▶ _WHAT YOU ARE ASKED TO DO_
Below are several entries. Transcribe exactly those lines that fall from the one with "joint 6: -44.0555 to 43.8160" through the one with "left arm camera", end lines included.

Stored items from a collection

'''

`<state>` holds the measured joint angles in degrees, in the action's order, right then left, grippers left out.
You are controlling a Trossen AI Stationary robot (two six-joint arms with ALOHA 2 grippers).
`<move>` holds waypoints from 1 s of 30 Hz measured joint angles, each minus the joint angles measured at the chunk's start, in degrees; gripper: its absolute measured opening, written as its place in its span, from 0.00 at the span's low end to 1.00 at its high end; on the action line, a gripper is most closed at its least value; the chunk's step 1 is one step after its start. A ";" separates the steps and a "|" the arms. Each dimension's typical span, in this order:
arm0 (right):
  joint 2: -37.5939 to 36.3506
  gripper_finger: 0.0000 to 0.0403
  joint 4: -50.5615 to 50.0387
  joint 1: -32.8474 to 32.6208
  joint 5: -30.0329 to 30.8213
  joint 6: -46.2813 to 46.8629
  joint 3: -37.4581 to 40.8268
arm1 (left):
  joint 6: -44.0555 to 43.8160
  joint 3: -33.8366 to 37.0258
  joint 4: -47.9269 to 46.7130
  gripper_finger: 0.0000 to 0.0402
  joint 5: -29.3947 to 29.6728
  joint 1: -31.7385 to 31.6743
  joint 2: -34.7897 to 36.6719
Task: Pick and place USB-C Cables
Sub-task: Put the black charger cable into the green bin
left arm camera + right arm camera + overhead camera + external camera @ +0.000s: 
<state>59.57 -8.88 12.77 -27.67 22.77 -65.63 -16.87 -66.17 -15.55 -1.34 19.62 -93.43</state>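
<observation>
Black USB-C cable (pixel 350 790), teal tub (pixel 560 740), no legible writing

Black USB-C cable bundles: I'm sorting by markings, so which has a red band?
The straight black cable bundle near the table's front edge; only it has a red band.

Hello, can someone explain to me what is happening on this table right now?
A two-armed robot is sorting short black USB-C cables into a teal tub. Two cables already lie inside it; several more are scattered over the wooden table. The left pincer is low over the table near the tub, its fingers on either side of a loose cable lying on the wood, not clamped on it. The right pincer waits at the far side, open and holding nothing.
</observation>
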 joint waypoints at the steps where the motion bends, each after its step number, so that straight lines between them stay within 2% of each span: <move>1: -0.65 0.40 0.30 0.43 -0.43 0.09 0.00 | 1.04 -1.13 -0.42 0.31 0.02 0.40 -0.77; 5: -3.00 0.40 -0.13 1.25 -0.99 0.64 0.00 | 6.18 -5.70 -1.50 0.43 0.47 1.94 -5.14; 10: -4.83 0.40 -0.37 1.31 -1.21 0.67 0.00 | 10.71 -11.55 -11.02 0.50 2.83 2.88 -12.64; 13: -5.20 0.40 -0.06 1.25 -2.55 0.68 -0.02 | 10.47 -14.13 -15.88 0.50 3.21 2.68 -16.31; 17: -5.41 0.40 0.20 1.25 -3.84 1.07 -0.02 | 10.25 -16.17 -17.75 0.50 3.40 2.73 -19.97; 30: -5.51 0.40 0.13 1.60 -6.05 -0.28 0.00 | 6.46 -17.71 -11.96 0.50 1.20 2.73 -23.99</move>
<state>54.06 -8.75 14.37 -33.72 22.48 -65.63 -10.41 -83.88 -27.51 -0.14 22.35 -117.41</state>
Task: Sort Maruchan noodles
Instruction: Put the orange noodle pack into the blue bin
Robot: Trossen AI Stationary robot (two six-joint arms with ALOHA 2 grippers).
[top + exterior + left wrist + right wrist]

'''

▶ _ANSWER TO THE EXERCISE_
  joint 6: -44.0555 to 43.8160
  joint 3: -33.8366 to 37.0258
  joint 4: -47.9269 to 46.7130
  gripper_finger: 0.0000 to 0.0402
  joint 5: -29.3947 to 29.6728
  joint 1: -31.7385 to 31.6743
  joint 2: -34.7897 to 36.6719
Task: Pick and place USB-C Cables
Sub-task: Put the black charger cable into the green bin
left arm camera + right arm camera + overhead camera + external camera @ +0.000s: 

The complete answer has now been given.